When operating in half-duplex mode, for example, one end of the communication must send the GA (go ahead) signal to let the other end know that it can begin sending. This is done by sending two bytes over the network pipe, IAC GA (255 249). If the client used the interupt key (control-C), the client might send the interrupt signal to the server by sending the two bytes IAC IP (255 244).
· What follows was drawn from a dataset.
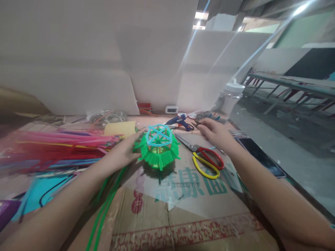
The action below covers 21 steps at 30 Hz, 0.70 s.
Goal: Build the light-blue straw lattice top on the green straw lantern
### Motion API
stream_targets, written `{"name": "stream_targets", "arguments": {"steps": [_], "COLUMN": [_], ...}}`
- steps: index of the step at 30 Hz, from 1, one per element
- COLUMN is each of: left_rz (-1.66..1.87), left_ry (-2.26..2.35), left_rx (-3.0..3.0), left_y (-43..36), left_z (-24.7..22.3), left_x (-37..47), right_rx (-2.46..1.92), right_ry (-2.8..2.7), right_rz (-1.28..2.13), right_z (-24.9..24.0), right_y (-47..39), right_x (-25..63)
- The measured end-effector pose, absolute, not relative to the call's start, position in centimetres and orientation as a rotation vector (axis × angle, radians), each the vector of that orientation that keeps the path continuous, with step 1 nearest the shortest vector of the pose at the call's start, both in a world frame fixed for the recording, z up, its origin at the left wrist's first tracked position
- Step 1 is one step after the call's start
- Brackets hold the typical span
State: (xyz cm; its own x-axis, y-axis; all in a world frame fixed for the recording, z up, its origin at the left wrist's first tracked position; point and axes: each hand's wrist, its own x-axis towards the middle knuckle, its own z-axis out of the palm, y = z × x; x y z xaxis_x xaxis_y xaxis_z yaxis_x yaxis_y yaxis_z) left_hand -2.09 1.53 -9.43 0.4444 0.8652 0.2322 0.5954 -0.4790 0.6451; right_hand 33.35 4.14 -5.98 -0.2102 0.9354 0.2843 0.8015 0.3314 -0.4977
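Craft (159,150), green-and-blue — left hand (130,147) at its left side, grip hidden | right hand (214,132) right of craft, pinching dark tool (196,122) | scissors (200,151) beside craft

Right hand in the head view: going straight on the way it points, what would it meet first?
Past the dark pointed item at its fingertips, the right hand would probably meet the blue glue gun first, though depth is hard to judge.

Green "康" (193,177) on cardboard (151,212), neighbouring characters (216,184) unclear
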Motion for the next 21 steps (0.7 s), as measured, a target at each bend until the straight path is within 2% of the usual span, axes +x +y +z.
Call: {"name": "stream_targets", "arguments": {"steps": [3, 7, 10, 15, 21], "left_rz": [0.684, 0.994, 1.044, 1.027, 0.853], "left_ry": [1.461, 1.698, 1.716, 1.562, 1.579], "left_rx": [2.24, 2.292, 2.388, 2.467, 2.428], "left_y": [0.8, -1.1, -1.8, -1.2, -0.9], "left_z": [-7.3, -2.2, 0.2, -0.3, -1.4], "left_x": [-3.7, -2.8, -0.1, 2.0, 1.4], "right_rx": [-1.229, -1.11, -1.073, -1.068, -1.388], "right_ry": [-1.965, -2.009, -2.071, -2.109, -2.282], "right_rz": [0.362, 0.32, 0.291, 0.36, 0.381], "right_z": [-3.3, -0.3, 0.7, -0.1, -1.8], "right_y": [2.5, 1.3, 1.3, 3.0, 5.5], "right_x": [31.5, 28.0, 25.6, 25.0, 30.1]}}
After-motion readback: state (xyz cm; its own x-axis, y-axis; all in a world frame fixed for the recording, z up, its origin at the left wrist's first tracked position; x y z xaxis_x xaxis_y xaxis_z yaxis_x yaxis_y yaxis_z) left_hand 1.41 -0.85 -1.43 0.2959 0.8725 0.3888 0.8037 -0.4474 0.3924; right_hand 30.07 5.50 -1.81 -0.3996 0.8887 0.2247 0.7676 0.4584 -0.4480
Normally TELNET is not 8-bit clean. That means that the plain text data sent between the two ends can only be 7-bit ASCII values. It is possible to put TELNET into binary mode, however, which allows the use of 8-bit values. In this case, it may be necessary to send the value 255, but not have it interpreted as a TELNET command. Just like the \ escape sequence, this is done by doubling up the special character. So, to send the value 255 and not have it processed specially, send the two bytes IAC IAC (255 255).

Option Negotiation

Being able to send 8-bit data over the TELNET connection is pretty handy. It lets you support non-ASCII character encodings, like UTF-8 or ISO-8859-1. You know how to properly send the character value 255 without confusing TELNET, but the client or server you’re talking to keeps doing funny things when you send it values over 127 (that is, any value that doesn’t fit in 7 bits). That’s because first you must negotiate the BINARY option with the remote end of the connection.

This is where TELNET option negotation comes in. TELNET has four special codes for negotiating options: WILL, WONT, DO, and DONT. These commands are a little different compared to normal commands. They start with the special IAC value just like other TELNET commands, but they are three bytes long instead of two. The third byte sent is the option code for the option you are negotiating. The BINARY option is code 0.

So, what do those four negotiation commands mean, exactly? Each has two meanings, based on context. For example, the WILL negotation either means, “I am willing to use this option, if you are,” or it can also mean, “I am acknowledging your request to begin using this option.” Let’s say that you are writing a client that wishes to enable BINARY mode. You must ask the server if it would like to do so, by sending it the sequence IAC WILL BINARY. The server will then respond with one of two commands: either IAC DO BINARY (”I accept”) or IAC DONT BINARY (”I refuse”). If the server accepted, your client is now free to send 8-bit data to the server.

However, the server is not at this point permitted to send 8-bit data to the client. The server might request it in the same fashion as the client, but with the roles reversed. On the other hand, the client could request that the server start sending 8-bit data by telling the server to enable the BINARY option. This is done by using the DO command, by sending the bytes IAC DO BINARY. The server will then respond with either IAC WILL BINARY (”I accept”) or IAC WONT BINARY (”I refuse”).

All TELNET option negotiation works this way. One end either advertises that it capable of using the option with WILL or requests the other end to use the option with DO, and the other end responds in the affirmative or negative. However, things can get a little more complicated. Let’s say we have a naive client talking to a naive server. The client wants to enable BINARY mode, so it sends IAC WILL BINARY. The server accepts, and responds with IAC DO BINARY. The client however, being naive and incomplete, doesn’t know if the server is acknowledging a prior request or initiating a new request. The client assumes it might be initiating a new request, and sends the appropriate response IAC WILL BINARY. The server, also naively written, believes the command to be a new request, and responds with IAC DO BINARY. The client and server are now sending back these two commands over and over, eating up bandwidth and not really accomplishing much.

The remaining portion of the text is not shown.